A word-for-word retyping of the listing is the goal.

──────── Data extract ────────

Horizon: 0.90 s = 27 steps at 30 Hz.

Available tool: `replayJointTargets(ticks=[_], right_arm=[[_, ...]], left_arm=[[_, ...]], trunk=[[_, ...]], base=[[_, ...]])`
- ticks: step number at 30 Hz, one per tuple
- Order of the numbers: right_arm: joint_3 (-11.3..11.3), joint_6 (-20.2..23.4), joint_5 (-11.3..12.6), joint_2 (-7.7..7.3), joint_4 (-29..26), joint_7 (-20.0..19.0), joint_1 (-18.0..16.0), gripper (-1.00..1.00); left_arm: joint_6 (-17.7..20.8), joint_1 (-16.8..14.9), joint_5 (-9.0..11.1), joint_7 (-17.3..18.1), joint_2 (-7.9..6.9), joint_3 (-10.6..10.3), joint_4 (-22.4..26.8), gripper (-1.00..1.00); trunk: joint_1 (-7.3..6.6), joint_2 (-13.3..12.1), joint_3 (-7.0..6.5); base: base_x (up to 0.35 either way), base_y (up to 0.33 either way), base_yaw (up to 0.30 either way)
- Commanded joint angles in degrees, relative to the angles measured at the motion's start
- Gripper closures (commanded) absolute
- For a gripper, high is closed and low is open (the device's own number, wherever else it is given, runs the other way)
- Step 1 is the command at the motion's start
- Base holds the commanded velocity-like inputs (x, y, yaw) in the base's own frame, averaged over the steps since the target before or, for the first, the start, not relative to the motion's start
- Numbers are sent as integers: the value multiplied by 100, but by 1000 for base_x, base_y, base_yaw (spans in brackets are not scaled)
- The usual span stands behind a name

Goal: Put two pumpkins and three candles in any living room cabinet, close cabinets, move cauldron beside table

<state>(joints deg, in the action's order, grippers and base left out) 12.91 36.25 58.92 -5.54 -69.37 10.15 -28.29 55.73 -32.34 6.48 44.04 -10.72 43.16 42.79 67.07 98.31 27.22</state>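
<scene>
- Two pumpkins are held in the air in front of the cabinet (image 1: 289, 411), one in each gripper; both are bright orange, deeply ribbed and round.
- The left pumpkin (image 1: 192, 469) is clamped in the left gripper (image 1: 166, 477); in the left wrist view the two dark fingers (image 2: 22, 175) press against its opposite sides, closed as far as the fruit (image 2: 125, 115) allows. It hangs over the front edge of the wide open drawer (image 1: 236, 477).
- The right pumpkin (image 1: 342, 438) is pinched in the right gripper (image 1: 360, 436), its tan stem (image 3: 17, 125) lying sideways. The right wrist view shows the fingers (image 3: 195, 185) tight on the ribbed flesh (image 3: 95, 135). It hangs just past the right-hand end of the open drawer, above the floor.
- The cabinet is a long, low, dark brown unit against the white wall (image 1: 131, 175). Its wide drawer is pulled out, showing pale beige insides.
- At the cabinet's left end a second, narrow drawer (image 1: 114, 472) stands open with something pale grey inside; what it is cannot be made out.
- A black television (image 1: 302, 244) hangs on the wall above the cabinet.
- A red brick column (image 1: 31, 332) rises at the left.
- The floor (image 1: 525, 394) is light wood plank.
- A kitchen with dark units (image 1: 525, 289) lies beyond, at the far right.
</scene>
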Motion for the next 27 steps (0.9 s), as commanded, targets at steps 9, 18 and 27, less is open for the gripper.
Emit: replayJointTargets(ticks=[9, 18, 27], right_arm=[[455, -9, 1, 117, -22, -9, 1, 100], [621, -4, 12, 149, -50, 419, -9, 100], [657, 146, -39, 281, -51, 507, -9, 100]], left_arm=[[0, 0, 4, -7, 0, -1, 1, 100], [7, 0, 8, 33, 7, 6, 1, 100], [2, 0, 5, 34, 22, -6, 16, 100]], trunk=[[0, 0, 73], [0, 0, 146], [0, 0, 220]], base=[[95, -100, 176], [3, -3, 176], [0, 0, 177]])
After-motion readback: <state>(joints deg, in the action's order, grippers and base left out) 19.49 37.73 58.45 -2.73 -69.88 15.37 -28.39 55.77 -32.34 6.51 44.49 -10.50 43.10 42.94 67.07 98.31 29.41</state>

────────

> _Response to the exercise_
Horizon: 0.90 s = 27 steps at 30 Hz.

Available tool: `replayJointTargets(ticks=[_], right_arm=[[_, ...]], left_arm=[[_, ...]], trunk=[[_, ...]], base=[[_, ...]])`
- ticks: step number at 30 Hz, one per tuple
- Order of the numbers: right_arm: joint_3 (-11.3..11.3), joint_6 (-20.2..23.4), joint_5 (-11.3..12.6), joint_2 (-7.7..7.3), joint_4 (-29..26), joint_7 (-20.0..19.0), joint_1 (-18.0..16.0), gripper (-1.00..1.00); left_arm: joint_6 (-17.7..20.8), joint_1 (-16.8..14.9), joint_5 (-9.0..11.1), joint_7 (-17.3..18.1), joint_2 (-7.9..6.9), joint_3 (-10.6..10.3), joint_4 (-22.4..26.8), gripper (-1.00..1.00); trunk: joint_1 (-7.3..6.6), joint_2 (-13.3..12.1), joint_3 (-7.0..6.5); base: base_x (up to 0.35 either way), base_y (up to 0.33 either way), base_yaw (up to 0.30 either way)
- Commanded joint angles in degrees, relative to the angles measured at the motion's start
- Gripper closures (commanded) absolute
- For a gripper, high is closed and low is open (the device's own number, wherever else it is given, runs the other way)
- Step 1 is the command at the motion's start
- Base holds the commanded velocity-like inputs (x, y, yaw) in the base's own frame, averaged over the steps since the target before or, for the first, the start, not relative to the motion's start
- Numbers are sent as integers: the value multiplied by 100, but by 1000 for base_x, base_y, base_yaw (spans in brackets are not scaled)
- The usual span stands behind a name

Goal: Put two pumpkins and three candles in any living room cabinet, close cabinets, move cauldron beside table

<state>(joints deg, in the action's order, grippers and base left out) 12.91 36.25 58.92 -5.54 -69.37 10.15 -28.29 55.73 -32.34 6.48 44.04 -10.72 43.16 42.79 67.07 98.31 27.22</state>
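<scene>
- Two pumpkins are held in the air in front of the cabinet (image 1: 289, 411), one in each gripper; both are bright orange, deeply ribbed and round.
- The left pumpkin (image 1: 192, 469) is clamped in the left gripper (image 1: 166, 477); in the left wrist view the two dark fingers (image 2: 22, 175) press against its opposite sides, closed as far as the fruit (image 2: 125, 115) allows. It hangs over the front edge of the wide open drawer (image 1: 236, 477).
- The right pumpkin (image 1: 342, 438) is pinched in the right gripper (image 1: 360, 436), its tan stem (image 3: 17, 125) lying sideways. The right wrist view shows the fingers (image 3: 195, 185) tight on the ribbed flesh (image 3: 95, 135). It hangs just past the right-hand end of the open drawer, above the floor.
- The cabinet is a long, low, dark brown unit against the white wall (image 1: 131, 175). Its wide drawer is pulled out, showing pale beige insides.
- At the cabinet's left end a second, narrow drawer (image 1: 114, 472) stands open with something pale grey inside; what it is cannot be made out.
- A black television (image 1: 302, 244) hangs on the wall above the cabinet.
- A red brick column (image 1: 31, 332) rises at the left.
- The floor (image 1: 525, 394) is light wood plank.
- A kitchen with dark units (image 1: 525, 289) lies beyond, at the far right.
</scene>
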Motion for the next 27 steps (0.9 s), as commanded, targets at steps 9, 18 and 27, less is open for the gripper.
Emit: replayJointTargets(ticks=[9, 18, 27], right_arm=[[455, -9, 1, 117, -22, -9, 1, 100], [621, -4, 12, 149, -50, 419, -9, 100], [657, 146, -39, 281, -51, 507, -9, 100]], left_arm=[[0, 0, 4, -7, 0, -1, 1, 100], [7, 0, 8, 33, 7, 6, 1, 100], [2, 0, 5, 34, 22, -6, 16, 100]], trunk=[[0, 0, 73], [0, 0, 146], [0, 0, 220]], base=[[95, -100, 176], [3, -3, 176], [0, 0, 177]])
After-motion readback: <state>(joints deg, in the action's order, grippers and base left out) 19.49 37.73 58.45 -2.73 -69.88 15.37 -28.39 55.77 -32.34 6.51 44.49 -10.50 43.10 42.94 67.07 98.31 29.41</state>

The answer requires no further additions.